Insights into ice-growth inhibition by trehalose and alginate oligosaccharides in peeled Pacific white shrimp (Litopenaeus vannamei) during frozen storage.

Author information

1
Key Laboratory of Aquatic Products Processing of Zhejiang Province, Department of Food Science and Pharmacy, Zhejiang Ocean University, PR China. Electronic address: zhangbin@zjou.edu.cn.
2
Zhoushan Entry-Exit Inspection and Quarantine Bureau, PR China.
3
Key Laboratory of Aquatic Products Processing of Zhejiang Province, Department of Food Science and Pharmacy, Zhejiang Ocean University, PR China.
4
College of Food Science and Engineering, Qingdao Agriculture University, PR China.

Abstract

Cryoprotective saccharides are widely accepted antifreeze additives that reduce thawing loss, maintain texture, and retard protein denaturation in frozen seafood.

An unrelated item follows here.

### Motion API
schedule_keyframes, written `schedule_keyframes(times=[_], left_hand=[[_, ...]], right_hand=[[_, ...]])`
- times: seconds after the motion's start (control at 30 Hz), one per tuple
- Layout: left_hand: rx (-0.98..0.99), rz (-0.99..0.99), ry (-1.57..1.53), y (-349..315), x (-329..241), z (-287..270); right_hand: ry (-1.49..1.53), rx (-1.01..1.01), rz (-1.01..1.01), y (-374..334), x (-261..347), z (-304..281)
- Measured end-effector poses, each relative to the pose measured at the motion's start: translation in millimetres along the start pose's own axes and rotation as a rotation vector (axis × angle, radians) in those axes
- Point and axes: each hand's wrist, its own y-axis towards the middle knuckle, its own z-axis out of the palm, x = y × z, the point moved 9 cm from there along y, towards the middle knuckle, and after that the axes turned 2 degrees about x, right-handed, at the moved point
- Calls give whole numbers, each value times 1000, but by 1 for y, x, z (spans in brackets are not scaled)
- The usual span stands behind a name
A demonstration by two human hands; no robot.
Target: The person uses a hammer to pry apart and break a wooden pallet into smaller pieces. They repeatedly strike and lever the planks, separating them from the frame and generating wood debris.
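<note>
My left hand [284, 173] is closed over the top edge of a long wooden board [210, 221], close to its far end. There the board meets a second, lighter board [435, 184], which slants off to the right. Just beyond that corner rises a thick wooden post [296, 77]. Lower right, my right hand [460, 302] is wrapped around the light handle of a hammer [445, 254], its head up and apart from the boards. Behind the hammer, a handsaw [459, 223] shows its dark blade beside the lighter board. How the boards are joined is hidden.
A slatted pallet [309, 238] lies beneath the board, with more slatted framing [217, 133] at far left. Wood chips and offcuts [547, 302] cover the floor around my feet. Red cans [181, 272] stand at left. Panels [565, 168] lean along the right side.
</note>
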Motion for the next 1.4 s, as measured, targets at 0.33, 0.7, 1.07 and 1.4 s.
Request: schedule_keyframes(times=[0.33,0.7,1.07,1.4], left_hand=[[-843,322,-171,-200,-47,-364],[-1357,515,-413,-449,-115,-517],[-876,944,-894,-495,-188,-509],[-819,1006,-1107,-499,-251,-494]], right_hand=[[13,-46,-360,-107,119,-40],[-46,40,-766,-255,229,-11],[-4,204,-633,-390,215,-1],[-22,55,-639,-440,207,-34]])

In this study, the inhibition effects of trehalose and alginate oligosaccharides on ice growth were investigated and compared with sodium pyrophosphate (Na4P2O7) treatment in peeled shrimp during frozen storage, especially the interactions between saccharide molecules and ice crystals. The microstructural results demonstrated that the pre-soaking of trehalose and alginate oligosaccharides before freezing exhibited marked effects on stability of muscle tissue structures and slowed the damage caused to the myofibrils by large ice crystals. The ice-growth inhibition activities might play an important role in cryoprotective effects of saccharides on frozen muscle tissue. Furthermore, molecular docking and molecular dynamics (MD) simulations proved that saccharides were generally close to the ice interface and embedded in ice layers via hydrogen bonds or hydrophobic or electrostatic interactions. The saccharides-ice complex was partially destroyed, and some dislocation and disaggregation were observed around the saccharides molecules. Thus, the incorporated saccharides suppressed the growth of ice crystals, providing protection from freeze-induced damage. Here, the obtained structural details of the ice crystals interface affected by trehalose and alginate oligosaccharides were well in agreement with the histological (H&E staining) experimental results. These findings help better understand the ice-growth inhibition mechanisms of saccharides in frozen shrimp, and these two saccharides may be potentially used as ice-growth inhibitors in frozen seafood.

KEYWORDS:

Acetic acid (PubChem CID: 176); Alginate oligosaccharides; Eosin (PubChem CID: 11048); Ethanol (PubChem CID: 702); Formalin (PubChem CID: 712); Hematoxylin (PubChem CID: 442514); Ice growth; Inhibition; Interaction; Molecular dynamics; Paraffin (PubChem CID: 109453); Sodium pyrophosphate (PubChem CID: 7722-88-5); Trehalose; Trehalose (PubChem CID: 7427)

PMID:
30583401
DOI:
10.1016/j.foodchem.2018.11.087
[Indexed for MEDLINE]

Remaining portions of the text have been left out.